*Directions for this task*
Once you have read the listing below, output it again exactly.

══ Provided data

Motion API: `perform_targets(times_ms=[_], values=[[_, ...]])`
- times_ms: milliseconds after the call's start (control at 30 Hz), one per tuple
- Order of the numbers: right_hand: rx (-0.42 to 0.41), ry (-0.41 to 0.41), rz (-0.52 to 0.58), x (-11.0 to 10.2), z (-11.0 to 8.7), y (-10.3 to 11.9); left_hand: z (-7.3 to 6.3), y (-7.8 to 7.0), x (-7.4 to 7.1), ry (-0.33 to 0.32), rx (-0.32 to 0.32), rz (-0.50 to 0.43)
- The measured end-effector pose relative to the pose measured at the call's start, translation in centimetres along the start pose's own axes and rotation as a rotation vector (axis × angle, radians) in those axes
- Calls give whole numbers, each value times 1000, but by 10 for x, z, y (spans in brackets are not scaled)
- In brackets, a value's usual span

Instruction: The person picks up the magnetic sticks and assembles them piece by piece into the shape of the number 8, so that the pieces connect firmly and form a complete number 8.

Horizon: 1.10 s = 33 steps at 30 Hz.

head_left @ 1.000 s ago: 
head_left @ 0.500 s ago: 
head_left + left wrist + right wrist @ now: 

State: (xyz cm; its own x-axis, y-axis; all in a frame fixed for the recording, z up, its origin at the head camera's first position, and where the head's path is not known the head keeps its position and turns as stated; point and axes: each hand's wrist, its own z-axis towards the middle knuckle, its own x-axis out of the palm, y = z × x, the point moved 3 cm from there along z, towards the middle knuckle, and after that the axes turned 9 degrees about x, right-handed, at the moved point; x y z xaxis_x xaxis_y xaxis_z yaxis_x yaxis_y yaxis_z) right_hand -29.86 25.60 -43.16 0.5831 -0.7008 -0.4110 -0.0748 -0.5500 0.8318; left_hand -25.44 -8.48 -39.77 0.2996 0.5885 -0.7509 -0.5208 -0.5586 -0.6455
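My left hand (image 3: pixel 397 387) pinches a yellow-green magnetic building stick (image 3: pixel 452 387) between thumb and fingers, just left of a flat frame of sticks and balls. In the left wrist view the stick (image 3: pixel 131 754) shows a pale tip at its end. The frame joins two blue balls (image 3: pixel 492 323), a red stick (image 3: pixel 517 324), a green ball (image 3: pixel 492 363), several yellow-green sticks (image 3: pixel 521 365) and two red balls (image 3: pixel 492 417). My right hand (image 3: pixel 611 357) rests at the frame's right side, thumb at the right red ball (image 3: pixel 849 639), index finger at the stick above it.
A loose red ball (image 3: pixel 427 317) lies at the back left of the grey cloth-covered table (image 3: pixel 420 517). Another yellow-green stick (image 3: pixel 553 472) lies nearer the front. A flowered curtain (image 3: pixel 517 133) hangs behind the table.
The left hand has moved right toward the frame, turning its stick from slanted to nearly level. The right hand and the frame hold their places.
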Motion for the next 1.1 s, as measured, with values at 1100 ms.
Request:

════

*Answer section*
Motion API: `perform_targets(times_ms=[_], values=[[_, ...]])`
- times_ms: milliseconds after the call's start (control at 30 Hz), one per tuple
- Order of the numbers: right_hand: rx (-0.42 to 0.41), ry (-0.41 to 0.41), rz (-0.52 to 0.58), x (-11.0 to 10.2), z (-11.0 to 8.7), y (-10.3 to 11.9); left_hand: z (-7.3 to 6.3), y (-7.8 to 7.0), x (-7.4 to 7.1), ry (-0.33 to 0.32), rx (-0.32 to 0.32), rz (-0.50 to 0.43)
- The measured end-effector pose relative to the pose measured at the call's start, translation in centimetres along the start pose's own axes and rotation as a rotation vector (axis × angle, radians) in those axes
- Calls give whole numbers, each value times 1000, but by 10 for x, z, y (spans in brackets are not scaled)
- In brackets, a value's usual span

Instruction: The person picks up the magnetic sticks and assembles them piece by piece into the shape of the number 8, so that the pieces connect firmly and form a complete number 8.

Horizon: 1.10 s = 33 steps at 30 Hz.

head_left @ 1.000 s ago: 
head_left @ 0.500 s ago: 
head_left + left wrist + right wrist @ now: 

State: (xyz cm; its own x-axis, y-axis; all in a frame fixed for the recording, z up, its origin at the head camera's first position, and where the head's path is not known the head keeps its position and turns as stated; point and axes: each hand's wrist, its own z-axis towards the middle knuckle, its own x-axis out of the palm, y = z × x, the point moved 3 cm from there along z, towards the middle knuckle, and after that the axes turned 9 degrees about x, right-handed, at the moved point; x y z xaxis_x xaxis_y xaxis_z yaxis_x yaxis_y yaxis_z) right_hand -29.86 25.60 -43.16 0.5831 -0.7008 -0.4110 -0.0748 -0.5500 0.8318; left_hand -25.44 -8.48 -39.77 0.2996 0.5885 -0.7509 -0.5208 -0.5586 -0.6455
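My left hand (image 3: pixel 397 387) pinches a yellow-green magnetic building stick (image 3: pixel 452 387) between thumb and fingers, just left of a flat frame of sticks and balls. In the left wrist view the stick (image 3: pixel 131 754) shows a pale tip at its end. The frame joins two blue balls (image 3: pixel 492 323), a red stick (image 3: pixel 517 324), a green ball (image 3: pixel 492 363), several yellow-green sticks (image 3: pixel 521 365) and two red balls (image 3: pixel 492 417). My right hand (image 3: pixel 611 357) rests at the frame's right side, thumb at the right red ball (image 3: pixel 849 639), index finger at the stick above it.
A loose red ball (image 3: pixel 427 317) lies at the back left of the grey cloth-covered table (image 3: pixel 420 517). Another yellow-green stick (image 3: pixel 553 472) lies nearer the front. A flowered curtain (image 3: pixel 517 133) hangs behind the table.
The left hand has moved right toward the frame, turning its stick from slanted to nearly level. The right hand and the frame hold their places.
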Motion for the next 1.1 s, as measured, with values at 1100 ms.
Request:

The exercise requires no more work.